• [PROBLEM]:
The lines to return are those below that contain the word "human".

(Extracted records)

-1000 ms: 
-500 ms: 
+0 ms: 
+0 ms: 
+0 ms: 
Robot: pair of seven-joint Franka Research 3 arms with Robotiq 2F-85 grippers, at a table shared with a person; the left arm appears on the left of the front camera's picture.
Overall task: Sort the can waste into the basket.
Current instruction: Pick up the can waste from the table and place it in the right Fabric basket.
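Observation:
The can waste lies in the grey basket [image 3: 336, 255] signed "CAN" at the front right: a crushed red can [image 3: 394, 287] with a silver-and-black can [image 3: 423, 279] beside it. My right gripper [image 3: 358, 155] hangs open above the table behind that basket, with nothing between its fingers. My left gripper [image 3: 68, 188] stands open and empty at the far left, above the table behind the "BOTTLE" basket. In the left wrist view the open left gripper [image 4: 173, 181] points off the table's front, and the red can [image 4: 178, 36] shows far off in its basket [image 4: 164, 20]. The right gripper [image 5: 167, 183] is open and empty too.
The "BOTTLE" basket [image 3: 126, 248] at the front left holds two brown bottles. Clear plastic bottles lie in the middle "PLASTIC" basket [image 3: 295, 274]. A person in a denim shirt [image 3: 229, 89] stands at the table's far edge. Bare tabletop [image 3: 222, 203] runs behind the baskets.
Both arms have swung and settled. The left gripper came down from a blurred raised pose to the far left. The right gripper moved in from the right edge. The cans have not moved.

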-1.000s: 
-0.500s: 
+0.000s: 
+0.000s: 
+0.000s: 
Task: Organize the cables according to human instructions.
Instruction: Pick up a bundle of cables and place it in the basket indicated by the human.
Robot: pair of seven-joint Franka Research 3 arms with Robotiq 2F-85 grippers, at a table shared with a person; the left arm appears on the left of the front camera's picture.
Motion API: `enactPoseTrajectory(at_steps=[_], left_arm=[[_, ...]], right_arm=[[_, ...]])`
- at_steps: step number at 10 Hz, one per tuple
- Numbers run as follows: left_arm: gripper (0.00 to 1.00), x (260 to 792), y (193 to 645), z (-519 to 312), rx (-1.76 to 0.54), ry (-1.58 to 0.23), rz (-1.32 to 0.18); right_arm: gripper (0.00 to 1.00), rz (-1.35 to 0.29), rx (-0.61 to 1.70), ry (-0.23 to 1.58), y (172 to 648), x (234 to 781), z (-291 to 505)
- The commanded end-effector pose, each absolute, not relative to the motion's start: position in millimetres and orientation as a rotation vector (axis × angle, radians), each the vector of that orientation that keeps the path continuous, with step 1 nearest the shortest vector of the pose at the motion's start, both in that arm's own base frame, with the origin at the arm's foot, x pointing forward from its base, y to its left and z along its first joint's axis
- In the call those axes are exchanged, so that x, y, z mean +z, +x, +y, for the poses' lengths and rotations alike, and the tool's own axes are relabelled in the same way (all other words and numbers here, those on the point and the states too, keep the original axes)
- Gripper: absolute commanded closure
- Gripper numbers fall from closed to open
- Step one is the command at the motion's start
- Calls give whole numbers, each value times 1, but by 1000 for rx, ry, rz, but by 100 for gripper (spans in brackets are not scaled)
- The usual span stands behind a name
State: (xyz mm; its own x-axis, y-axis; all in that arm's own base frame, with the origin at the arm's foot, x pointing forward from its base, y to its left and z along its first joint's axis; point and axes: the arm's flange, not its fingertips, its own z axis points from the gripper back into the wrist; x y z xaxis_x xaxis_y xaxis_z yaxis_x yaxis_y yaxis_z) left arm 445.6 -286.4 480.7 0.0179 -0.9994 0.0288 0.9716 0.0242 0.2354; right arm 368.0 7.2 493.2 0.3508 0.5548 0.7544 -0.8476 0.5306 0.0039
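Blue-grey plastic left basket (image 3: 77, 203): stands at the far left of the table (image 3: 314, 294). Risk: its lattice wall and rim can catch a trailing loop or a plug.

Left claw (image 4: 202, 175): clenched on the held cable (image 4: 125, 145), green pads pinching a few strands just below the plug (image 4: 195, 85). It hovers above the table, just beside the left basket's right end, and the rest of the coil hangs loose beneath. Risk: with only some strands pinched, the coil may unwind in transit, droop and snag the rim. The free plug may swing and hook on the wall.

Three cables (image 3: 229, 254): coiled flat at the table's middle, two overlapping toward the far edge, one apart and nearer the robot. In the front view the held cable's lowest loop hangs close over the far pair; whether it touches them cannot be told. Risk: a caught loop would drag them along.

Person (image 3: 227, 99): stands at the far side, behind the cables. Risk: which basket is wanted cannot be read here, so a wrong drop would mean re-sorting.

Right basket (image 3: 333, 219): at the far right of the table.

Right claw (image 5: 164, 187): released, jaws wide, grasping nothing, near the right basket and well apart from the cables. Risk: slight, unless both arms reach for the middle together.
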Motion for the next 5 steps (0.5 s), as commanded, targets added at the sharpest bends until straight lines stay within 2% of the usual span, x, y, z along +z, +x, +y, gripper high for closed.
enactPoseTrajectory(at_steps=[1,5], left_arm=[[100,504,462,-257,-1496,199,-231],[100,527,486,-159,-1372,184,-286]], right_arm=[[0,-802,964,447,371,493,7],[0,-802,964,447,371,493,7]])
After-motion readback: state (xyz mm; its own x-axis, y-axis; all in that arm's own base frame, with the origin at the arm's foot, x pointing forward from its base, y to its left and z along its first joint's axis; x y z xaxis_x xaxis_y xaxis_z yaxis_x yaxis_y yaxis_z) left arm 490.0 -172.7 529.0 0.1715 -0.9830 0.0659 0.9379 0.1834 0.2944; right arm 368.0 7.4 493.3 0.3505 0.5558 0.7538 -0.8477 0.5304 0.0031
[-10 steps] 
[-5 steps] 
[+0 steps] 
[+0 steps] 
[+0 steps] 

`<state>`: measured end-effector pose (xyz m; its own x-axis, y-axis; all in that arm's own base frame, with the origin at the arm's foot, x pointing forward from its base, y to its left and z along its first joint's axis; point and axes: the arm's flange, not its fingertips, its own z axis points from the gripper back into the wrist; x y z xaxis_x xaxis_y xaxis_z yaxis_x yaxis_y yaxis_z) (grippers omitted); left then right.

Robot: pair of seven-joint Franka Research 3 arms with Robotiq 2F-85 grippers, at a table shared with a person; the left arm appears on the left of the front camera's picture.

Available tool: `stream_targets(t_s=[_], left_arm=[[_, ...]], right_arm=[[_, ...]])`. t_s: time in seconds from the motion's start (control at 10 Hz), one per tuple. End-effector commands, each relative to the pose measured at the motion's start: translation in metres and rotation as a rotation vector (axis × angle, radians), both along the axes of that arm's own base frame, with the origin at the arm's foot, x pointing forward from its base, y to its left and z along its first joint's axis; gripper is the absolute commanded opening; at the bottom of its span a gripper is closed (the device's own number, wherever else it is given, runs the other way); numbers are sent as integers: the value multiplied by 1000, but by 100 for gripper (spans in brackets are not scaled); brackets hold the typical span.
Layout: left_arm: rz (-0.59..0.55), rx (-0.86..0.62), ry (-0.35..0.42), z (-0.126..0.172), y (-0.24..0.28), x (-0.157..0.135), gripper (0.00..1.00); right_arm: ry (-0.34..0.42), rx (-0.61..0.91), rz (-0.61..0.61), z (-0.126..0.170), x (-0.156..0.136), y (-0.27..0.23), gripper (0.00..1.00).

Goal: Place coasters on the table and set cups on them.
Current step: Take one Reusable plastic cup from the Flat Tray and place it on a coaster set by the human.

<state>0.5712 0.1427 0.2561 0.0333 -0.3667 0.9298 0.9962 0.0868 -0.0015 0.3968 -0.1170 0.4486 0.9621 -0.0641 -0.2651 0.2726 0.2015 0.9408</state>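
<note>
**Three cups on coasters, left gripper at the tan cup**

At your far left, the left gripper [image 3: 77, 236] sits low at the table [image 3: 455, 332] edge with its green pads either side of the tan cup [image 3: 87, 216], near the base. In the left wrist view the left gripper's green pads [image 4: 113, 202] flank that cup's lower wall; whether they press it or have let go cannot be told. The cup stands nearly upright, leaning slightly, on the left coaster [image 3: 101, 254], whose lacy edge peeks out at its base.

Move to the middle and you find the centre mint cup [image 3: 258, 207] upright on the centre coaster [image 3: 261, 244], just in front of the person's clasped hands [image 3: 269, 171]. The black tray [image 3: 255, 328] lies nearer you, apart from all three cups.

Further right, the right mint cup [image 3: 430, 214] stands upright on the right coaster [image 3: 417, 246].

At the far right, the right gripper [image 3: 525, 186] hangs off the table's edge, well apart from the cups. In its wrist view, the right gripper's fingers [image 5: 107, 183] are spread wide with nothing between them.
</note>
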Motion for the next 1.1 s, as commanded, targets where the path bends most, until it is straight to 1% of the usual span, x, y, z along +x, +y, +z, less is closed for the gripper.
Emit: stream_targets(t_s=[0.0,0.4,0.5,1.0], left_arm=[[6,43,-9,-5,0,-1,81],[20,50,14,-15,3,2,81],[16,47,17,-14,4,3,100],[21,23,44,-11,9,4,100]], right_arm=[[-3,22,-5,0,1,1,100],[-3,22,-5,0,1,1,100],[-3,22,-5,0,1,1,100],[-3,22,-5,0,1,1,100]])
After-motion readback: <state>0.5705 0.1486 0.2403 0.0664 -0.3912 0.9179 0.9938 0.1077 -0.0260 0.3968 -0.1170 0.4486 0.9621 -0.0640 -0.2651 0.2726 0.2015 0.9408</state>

• [THE COMPLETED TASK]:
Task: Organize the cables according to human instructions.
Instruction: Pick up a bundle of cables and place it in the basket indicated by the human.
Current step: Take one Reusable plastic cup from the Flat Tray and place it on a coaster set by the human.

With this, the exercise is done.